Task instructions: Output the data verbatim, with nothing added or dropped.

==================================================

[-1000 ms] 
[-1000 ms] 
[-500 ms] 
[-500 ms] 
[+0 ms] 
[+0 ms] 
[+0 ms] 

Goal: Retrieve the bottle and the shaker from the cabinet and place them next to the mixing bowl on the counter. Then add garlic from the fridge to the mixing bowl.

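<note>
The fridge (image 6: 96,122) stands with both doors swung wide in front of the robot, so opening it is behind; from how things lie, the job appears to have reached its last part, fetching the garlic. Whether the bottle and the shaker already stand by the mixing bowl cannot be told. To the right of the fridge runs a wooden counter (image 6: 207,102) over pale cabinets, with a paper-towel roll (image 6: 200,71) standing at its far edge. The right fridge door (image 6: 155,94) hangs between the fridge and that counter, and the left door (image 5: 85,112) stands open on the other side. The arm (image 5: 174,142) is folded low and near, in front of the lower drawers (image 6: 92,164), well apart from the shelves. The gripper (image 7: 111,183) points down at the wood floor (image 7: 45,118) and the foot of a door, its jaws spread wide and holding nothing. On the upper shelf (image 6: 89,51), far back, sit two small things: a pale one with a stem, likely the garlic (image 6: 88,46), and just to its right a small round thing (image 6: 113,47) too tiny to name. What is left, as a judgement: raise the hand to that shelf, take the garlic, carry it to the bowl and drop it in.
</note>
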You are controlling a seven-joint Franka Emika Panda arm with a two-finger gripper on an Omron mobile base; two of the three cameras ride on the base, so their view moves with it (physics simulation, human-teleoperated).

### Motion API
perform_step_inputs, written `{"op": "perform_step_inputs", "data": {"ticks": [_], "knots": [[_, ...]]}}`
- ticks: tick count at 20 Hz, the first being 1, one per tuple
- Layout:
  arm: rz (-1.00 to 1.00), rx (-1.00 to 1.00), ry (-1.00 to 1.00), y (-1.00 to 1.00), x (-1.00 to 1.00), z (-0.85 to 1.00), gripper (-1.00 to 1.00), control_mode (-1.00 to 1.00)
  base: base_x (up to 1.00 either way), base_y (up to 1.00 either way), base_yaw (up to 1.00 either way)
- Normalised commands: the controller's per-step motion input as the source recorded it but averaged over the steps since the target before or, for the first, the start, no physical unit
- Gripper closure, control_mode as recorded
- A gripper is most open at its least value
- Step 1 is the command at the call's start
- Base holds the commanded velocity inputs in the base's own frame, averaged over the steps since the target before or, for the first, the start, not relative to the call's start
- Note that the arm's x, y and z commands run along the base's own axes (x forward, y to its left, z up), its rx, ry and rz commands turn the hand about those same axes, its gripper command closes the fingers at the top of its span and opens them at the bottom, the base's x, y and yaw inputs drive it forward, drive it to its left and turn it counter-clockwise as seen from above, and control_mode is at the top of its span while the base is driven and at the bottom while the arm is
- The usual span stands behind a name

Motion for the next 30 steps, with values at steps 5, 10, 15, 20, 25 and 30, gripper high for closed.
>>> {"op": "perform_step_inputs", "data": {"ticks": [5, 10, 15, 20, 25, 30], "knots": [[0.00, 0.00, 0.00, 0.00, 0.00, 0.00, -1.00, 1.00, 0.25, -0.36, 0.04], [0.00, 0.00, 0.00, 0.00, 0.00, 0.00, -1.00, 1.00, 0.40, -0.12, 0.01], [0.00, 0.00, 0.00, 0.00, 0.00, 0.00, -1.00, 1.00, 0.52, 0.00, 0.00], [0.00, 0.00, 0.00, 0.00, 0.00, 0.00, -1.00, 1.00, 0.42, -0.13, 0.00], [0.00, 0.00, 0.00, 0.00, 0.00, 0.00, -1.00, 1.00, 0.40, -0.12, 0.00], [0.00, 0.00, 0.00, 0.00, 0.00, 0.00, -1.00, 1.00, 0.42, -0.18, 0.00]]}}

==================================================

Answer to this exercise:
[-1000 ms] 
[-1000 ms] 
[-500 ms] 
[-500 ms] 
[+0 ms] 
[+0 ms] 
[+0 ms] 

Goal: Retrieve the bottle and the shaker from the cabinet and place them next to the mixing bowl on the counter. Then add garlic from the fridge to the mixing bowl.

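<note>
The fridge (image 6: 96,122) stands with both doors swung wide in front of the robot, so opening it is behind; from how things lie, the job appears to have reached its last part, fetching the garlic. Whether the bottle and the shaker already stand by the mixing bowl cannot be told. To the right of the fridge runs a wooden counter (image 6: 207,102) over pale cabinets, with a paper-towel roll (image 6: 200,71) standing at its far edge. The right fridge door (image 6: 155,94) hangs between the fridge and that counter, and the left door (image 5: 85,112) stands open on the other side. The arm (image 5: 174,142) is folded low and near, in front of the lower drawers (image 6: 92,164), well apart from the shelves. The gripper (image 7: 111,183) points down at the wood floor (image 7: 45,118) and the foot of a door, its jaws spread wide and holding nothing. On the upper shelf (image 6: 89,51), far back, sit two small things: a pale one with a stem, likely the garlic (image 6: 88,46), and just to its right a small round thing (image 6: 113,47) too tiny to name. What is left, as a judgement: raise the hand to that shelf, take the garlic, carry it to the bowl and drop it in.
</note>
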You are controlling a seven-joint Franka Emika Panda arm with a two-finger gripper on an Omron mobile base; two of the three cameras ride on the base, so their view moves with it (physics simulation, human-teleoperated).

### Motion API
perform_step_inputs, written `{"op": "perform_step_inputs", "data": {"ticks": [_], "knots": [[_, ...]]}}`
- ticks: tick count at 20 Hz, the first being 1, one per tuple
- Layout:
  arm: rz (-1.00 to 1.00), rx (-1.00 to 1.00), ry (-1.00 to 1.00), y (-1.00 to 1.00), x (-1.00 to 1.00), z (-0.85 to 1.00), gripper (-1.00 to 1.00), control_mode (-1.00 to 1.00)
  base: base_x (up to 1.00 either way), base_y (up to 1.00 either way), base_yaw (up to 1.00 either way)
- Normalised commands: the controller's per-step motion input as the source recorded it but averaged over the steps since the target before or, for the first, the start, no physical unit
- Gripper closure, control_mode as recorded
- A gripper is most open at its least value
- Step 1 is the command at the call's start
- Base holds the commanded velocity inputs in the base's own frame, averaged over the steps since the target before or, for the first, the start, not relative to the call's start
- Note that the arm's x, y and z commands run along the base's own axes (x forward, y to its left, z up), its rx, ry and rz commands turn the hand about those same axes, its gripper command closes the fingers at the top of its span and opens them at the bottom, the base's x, y and yaw inputs drive it forward, drive it to its left and turn it counter-clockwise as seen from above, and control_mode is at the top of its span while the base is driven and at the bottom while the arm is
- The usual span stands behind a name

Motion for the next 30 steps, with values at steps 5, 10, 15, 20, 25 and 30, gripper high for closed.
>>> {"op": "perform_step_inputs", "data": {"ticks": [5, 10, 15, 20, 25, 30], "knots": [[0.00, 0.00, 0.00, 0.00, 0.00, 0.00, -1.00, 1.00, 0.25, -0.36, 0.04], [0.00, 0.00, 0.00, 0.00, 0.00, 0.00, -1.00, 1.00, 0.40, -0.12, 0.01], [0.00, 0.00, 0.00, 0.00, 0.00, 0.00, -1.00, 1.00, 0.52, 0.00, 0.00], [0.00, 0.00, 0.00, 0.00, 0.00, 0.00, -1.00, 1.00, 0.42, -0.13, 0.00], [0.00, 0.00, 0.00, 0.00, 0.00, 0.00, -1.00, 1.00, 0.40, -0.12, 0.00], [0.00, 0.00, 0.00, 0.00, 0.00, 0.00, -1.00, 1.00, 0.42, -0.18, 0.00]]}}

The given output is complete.